Hayabusa 2 returns to Earth after six years

0
386

Six years after Japan’s Hayabusa2 mission was launched, returned to Earth on December 6 2020 carrying with it samples from the one-kilometre wide Ryugu asteroid that orbits the Sun. Ryugu, also known as 1999 JU3, is a carbonaceous, or C-type, asteroid, which is thought to contain both organic materials and hydrates—minerals rich in chemically bound water. When similar asteroids pummelled a proto-Earth billions of years ago, they might have helped kick-start life by delivering the building blocks. The Hayabusa2 mission is said to be similar to NASA’s OSIRIS-REX mission that brought back samples from asteroid Bennu late in October.

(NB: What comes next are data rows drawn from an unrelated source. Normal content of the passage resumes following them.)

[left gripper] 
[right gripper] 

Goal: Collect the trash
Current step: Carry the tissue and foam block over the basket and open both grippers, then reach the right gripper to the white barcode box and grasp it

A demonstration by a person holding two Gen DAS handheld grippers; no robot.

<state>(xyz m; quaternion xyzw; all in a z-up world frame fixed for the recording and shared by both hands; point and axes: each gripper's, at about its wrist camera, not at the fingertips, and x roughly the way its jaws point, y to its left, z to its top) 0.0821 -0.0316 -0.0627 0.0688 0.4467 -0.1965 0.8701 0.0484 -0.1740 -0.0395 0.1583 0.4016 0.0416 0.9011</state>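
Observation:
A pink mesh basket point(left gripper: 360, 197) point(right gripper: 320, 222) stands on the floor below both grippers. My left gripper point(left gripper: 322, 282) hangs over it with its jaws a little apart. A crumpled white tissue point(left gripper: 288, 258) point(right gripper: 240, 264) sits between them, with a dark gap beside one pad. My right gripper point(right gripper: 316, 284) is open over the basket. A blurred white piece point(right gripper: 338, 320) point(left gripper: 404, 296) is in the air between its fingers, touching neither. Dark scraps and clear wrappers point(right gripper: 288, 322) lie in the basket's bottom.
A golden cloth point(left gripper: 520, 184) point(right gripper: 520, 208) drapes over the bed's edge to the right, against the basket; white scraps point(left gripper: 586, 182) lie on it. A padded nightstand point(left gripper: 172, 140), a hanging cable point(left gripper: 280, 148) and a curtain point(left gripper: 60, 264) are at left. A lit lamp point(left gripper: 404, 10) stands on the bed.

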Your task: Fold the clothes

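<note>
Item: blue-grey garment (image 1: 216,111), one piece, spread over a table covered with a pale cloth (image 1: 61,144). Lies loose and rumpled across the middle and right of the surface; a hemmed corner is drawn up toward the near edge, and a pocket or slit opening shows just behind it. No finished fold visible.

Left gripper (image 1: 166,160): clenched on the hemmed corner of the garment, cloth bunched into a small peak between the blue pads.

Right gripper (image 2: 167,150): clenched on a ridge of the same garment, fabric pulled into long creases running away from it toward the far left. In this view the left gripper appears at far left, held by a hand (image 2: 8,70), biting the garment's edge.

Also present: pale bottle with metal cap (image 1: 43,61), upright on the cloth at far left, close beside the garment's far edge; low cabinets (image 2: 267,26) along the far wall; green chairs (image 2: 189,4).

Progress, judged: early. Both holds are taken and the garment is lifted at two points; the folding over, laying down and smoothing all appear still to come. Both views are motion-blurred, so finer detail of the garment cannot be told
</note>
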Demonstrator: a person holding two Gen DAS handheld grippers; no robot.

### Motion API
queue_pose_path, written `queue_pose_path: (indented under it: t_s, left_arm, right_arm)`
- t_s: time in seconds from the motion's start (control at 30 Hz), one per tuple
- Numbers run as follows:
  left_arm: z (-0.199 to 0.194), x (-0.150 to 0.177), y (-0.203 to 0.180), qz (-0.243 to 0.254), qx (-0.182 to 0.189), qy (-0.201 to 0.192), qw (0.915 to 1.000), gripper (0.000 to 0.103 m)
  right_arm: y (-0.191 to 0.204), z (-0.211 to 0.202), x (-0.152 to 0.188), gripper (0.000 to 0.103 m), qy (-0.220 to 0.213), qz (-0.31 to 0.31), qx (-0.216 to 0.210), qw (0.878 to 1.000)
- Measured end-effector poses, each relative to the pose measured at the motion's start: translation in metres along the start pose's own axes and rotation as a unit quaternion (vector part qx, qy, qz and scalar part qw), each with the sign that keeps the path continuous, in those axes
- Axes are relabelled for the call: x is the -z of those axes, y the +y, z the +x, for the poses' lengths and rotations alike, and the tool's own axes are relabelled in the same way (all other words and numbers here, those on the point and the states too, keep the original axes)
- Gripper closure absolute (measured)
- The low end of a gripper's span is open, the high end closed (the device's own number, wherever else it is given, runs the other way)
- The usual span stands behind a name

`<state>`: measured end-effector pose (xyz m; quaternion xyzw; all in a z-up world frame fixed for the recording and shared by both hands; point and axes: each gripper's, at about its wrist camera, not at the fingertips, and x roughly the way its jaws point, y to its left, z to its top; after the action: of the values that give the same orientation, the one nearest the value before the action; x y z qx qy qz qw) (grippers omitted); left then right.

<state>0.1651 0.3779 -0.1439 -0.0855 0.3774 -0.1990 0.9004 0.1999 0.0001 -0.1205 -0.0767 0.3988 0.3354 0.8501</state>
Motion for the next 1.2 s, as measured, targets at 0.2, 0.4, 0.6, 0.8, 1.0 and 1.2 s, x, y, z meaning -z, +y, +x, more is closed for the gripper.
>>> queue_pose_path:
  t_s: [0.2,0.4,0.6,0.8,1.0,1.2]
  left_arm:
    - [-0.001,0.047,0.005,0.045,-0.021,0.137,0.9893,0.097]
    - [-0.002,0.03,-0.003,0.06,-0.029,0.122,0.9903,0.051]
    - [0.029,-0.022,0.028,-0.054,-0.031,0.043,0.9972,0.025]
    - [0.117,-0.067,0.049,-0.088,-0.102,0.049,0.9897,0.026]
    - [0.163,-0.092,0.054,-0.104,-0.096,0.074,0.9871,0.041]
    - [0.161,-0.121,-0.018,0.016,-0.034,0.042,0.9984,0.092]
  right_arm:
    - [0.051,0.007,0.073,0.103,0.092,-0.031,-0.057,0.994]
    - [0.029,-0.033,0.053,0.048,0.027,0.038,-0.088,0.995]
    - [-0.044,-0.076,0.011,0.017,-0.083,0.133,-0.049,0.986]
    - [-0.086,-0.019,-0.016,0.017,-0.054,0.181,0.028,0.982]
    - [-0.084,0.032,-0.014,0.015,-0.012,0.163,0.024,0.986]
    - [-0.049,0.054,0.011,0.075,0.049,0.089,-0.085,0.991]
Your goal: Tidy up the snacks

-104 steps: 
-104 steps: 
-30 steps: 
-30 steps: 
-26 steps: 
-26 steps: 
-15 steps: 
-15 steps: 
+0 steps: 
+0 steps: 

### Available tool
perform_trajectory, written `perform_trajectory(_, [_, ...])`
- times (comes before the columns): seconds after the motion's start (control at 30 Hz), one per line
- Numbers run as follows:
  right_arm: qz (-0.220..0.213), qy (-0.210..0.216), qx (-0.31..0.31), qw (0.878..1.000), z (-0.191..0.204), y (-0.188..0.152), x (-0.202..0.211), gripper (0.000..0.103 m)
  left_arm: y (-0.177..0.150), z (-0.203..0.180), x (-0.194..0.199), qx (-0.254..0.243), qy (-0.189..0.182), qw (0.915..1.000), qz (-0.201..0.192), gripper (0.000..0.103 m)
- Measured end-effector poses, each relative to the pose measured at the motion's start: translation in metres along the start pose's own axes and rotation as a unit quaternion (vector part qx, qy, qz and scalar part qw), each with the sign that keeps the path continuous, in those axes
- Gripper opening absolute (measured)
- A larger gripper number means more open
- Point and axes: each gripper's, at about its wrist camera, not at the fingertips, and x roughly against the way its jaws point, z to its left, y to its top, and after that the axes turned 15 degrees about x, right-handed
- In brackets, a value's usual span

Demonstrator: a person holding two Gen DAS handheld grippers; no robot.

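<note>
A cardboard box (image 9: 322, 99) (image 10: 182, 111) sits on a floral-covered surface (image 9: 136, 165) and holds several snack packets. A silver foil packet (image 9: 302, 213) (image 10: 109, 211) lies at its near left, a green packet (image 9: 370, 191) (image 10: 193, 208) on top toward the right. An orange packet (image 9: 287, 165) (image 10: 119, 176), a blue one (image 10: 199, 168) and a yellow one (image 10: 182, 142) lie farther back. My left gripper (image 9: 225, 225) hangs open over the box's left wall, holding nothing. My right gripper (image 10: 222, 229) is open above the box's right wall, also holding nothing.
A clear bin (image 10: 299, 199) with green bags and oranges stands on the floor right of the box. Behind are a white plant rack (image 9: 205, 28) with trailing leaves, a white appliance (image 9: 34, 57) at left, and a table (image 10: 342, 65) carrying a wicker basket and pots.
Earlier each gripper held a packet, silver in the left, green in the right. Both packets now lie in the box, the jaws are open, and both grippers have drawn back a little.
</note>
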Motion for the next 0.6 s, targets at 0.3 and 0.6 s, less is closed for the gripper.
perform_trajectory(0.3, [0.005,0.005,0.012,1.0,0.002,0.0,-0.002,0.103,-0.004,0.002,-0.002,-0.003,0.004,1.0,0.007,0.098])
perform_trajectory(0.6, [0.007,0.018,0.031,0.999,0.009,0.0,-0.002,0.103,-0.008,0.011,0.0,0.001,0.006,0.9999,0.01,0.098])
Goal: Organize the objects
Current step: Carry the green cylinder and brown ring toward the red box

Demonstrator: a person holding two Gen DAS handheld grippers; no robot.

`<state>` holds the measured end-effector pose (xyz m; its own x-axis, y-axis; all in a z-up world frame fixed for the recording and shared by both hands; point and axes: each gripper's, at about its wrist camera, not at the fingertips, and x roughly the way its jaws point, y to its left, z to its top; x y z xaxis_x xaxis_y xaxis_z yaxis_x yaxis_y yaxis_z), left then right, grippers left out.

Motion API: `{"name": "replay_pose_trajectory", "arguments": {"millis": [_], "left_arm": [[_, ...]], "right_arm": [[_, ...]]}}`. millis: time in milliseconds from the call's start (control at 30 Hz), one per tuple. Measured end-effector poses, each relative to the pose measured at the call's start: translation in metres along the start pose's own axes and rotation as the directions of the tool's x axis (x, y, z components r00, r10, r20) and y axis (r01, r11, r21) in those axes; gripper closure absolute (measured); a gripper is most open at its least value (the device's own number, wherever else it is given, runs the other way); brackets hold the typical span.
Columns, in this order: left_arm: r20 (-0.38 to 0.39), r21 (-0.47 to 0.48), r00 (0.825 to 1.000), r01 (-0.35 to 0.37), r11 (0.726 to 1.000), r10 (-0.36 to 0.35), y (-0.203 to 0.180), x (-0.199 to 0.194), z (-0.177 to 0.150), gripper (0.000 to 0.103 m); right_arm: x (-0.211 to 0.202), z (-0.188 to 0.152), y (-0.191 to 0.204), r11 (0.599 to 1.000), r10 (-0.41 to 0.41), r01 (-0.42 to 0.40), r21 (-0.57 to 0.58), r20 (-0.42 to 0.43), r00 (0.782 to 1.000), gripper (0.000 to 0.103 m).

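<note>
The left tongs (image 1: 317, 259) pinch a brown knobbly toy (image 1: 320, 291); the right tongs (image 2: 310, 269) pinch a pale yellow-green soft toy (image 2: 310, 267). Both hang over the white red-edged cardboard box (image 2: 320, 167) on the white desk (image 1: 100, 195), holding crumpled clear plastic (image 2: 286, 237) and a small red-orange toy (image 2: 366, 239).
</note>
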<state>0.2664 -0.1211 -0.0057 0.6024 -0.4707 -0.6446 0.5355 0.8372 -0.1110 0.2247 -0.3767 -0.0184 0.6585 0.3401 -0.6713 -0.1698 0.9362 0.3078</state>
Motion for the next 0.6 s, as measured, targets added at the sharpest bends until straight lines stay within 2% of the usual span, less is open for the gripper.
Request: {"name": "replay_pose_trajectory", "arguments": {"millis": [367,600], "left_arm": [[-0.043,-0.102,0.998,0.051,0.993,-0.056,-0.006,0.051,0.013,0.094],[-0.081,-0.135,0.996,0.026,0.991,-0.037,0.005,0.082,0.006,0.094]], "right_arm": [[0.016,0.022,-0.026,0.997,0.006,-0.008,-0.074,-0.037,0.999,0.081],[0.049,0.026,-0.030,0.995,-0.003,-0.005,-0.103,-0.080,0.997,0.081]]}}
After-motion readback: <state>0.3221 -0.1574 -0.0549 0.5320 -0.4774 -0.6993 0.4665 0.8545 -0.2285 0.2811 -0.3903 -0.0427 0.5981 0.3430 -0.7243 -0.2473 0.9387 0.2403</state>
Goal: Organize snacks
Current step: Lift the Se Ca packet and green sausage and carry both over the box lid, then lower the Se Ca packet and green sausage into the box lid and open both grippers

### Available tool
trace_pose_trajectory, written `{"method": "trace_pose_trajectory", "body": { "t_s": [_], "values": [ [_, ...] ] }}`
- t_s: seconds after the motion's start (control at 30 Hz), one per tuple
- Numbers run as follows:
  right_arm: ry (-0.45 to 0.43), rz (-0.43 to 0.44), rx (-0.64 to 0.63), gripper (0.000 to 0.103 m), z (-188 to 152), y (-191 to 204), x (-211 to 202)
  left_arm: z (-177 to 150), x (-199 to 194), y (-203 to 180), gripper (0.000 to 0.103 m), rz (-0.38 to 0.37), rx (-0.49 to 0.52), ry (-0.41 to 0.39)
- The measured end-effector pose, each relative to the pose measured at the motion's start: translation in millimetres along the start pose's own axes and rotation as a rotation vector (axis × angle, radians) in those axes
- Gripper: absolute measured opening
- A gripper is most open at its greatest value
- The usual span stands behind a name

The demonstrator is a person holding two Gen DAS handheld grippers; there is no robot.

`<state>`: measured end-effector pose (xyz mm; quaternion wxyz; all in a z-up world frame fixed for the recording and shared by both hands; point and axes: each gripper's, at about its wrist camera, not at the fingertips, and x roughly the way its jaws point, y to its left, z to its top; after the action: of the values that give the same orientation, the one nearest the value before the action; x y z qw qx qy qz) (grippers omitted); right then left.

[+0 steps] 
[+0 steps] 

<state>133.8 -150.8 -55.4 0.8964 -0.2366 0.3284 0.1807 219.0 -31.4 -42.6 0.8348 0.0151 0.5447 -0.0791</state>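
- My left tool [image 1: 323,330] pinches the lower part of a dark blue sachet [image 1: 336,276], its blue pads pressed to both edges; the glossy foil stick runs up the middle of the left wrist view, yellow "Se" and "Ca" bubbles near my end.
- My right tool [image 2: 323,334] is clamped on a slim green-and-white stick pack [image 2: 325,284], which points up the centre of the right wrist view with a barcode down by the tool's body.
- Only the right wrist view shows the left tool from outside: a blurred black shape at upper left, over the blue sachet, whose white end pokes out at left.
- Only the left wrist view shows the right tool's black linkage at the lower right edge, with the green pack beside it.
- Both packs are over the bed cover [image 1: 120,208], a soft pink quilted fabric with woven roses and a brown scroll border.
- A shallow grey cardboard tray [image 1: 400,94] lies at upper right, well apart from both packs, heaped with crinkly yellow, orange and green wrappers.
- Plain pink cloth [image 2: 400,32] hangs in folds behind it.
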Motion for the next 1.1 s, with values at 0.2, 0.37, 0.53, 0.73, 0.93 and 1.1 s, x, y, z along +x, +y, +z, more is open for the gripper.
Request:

According to the Japanese Aerospace Exploration Agency (JAXA), this is the first time that a probe has visited a celestial body that is under 100 metres in diameter.

The Hayabusa2 arrived safely near Woomera a remote Australian military and civil aerospace facility that is also one of the largest land-based test ranges in the world on the 6th. Samples of both surface dust and material from below the surface, which was stirred up when the spacecraft had fired two impactors into the asteroid, were collected. The Hayabusa2 stored them in a separate sealed container that was detached from the craft about 220,000 km from Earth and subsequently landed in the Australian outback using parachutes.The Royal Australian Air Force tracked the 16 kg-container’s beacon in the wee hours of Sunday morning. The container was taken to a nearby facility for a quick analysis before being flown to Japan.

The Hayabusa2 mission was launched in December, 2014. The spacecraft arrived at the Ryugu asteroid in mid-2018 after which it deployed two rovers and a small lander onto the surface. In 2019, the spacecraft fired an impactor into the asteroid’s surface to create an artificial crater with a diametre of a little more than 10 metres, which allowed it to collect the samples. The mission seeks to answer some fundamental questions about the origins of the Solar system and where molecules like water came from. Hayabasu2’s predecessor called the Hayabusa mission brought back samples from the asteroid Itokawa in 2010.

Asteroids are rocky objects that orbit the Sun, much smaller than planets. They are also called minor planets. According to NASA, there are 994,383 known asteroids, the remnants from the formation of the solar system over 4.6 billion years ago. Ryugu is also classified as a potentially hazardous asteroid (PHA) and was discovered in 1999 and was given the name by the Minor Planet Center in 2015. It is 300 million kilometres from Earth and it took Hayabusa2 over 42 months to reach it. The aim to study asteroid is to look for information about the formation and history of planets and the sun since asteroids were formed at the same time as other objects in the solar system. Another reason for tracking them is to look for asteroids that might be potentially hazardous.